(Beginning of Information provided)

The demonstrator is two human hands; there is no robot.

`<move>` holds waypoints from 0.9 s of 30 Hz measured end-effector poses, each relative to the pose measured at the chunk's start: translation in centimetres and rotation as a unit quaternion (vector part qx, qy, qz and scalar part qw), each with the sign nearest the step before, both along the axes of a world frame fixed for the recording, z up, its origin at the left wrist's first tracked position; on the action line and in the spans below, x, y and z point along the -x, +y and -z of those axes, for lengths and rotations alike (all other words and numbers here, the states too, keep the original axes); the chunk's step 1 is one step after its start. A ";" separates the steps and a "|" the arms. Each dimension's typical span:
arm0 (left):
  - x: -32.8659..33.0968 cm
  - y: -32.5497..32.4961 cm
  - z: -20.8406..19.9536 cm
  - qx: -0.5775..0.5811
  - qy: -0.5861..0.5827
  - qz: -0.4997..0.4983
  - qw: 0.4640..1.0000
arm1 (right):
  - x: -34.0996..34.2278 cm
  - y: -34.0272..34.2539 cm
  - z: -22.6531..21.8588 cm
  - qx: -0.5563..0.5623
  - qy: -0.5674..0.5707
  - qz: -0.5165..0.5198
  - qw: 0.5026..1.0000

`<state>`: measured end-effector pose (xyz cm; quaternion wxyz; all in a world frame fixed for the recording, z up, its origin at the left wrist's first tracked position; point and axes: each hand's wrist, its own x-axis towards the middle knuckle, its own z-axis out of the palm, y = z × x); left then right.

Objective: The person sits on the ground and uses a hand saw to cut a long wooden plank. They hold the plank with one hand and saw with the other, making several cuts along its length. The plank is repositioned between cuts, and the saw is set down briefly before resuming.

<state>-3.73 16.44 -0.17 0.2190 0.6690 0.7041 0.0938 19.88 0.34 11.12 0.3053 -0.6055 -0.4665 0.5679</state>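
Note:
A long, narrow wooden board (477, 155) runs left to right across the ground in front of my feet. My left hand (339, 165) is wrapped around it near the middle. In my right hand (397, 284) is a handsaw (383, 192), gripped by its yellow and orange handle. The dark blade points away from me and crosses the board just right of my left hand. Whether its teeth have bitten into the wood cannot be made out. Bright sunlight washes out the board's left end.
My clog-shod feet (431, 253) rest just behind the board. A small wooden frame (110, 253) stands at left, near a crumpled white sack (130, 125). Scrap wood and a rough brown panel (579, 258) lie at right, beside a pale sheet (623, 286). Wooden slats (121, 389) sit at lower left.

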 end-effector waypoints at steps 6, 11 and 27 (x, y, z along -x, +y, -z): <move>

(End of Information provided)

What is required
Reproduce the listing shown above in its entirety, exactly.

Result
The demonstrator is two human hands; there is no robot.

`<move>` holds waypoints from 0.9 s of 30 Hz measured end-effector poses, each relative to the pose measured at the chunk's start: translation in centimetres and rotation as a unit quaternion (vector part qx, qy, qz and scalar part qw), each with the sign nearest the step before, both along the axes of a world frame fixed for the recording, z up, its origin at the left wrist's first tracked position; on the action line and in the spans below, x, y and z point along the -x, +y and -z of those axes, for lengths and rotations alike (all other words and numbers here, the states too, keep the original axes); the chunk's step 1 is one step after its start. A ";" separates the steps and a "|" the arms. Each dimension's typical span:
arm0 (left):
  - x: -32.8659..33.0968 cm
  - y: -32.5497..32.4961 cm
  - z: -20.8406..19.9536 cm
  - qx: -0.5775..0.5811
  - qy: -0.5861..0.5827
  - qz: -0.4997..0.4983
  - qw: 0.4640..1.0000
arm1 (right):
  - x: -34.0996..34.2278 cm
  - y: -34.0272..34.2539 cm
  - z: -22.6531..21.8588 cm
  - qx: -0.5563..0.5623
  - qy: -0.5674..0.5707
  - qz: -0.5165..0.5198
  - qw: 0.5026..1.0000

`<state>`: measured end-effector pose (xyz cm; quaternion wxyz; all in a world frame fixed for the recording, z up, its origin at the left wrist's first tracked position; point and axes: each hand's wrist, its own x-axis towards the middle knuckle, its own z-axis out of the palm, y = z × x); left then right.

Objective: The person sits on the ground and uses a hand saw to cut a long wooden plank. They hold the plank with one hand and saw with the other, making several cuts along its length. The plank is repositioned between cuts, and the saw is set down briefly before resuming.

<state>-3.73 16.44 -0.17 0.2190 0.6690 0.7041 0.0938 19.88 0.34 11.12 0.3053 -0.6055 -0.4665 0.5679</state>
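Note:
A long, narrow wooden board (477, 155) runs left to right across the ground in front of my feet. My left hand (339, 165) is wrapped around it near the middle. In my right hand (397, 284) is a handsaw (383, 192), gripped by its yellow and orange handle. The dark blade points away from me and crosses the board just right of my left hand. Whether its teeth have bitten into the wood cannot be made out. Bright sunlight washes out the board's left end.
My clog-shod feet (431, 253) rest just behind the board. A small wooden frame (110, 253) stands at left, near a crumpled white sack (130, 125). Scrap wood and a rough brown panel (579, 258) lie at right, beside a pale sheet (623, 286). Wooden slats (121, 389) sit at lower left.
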
 end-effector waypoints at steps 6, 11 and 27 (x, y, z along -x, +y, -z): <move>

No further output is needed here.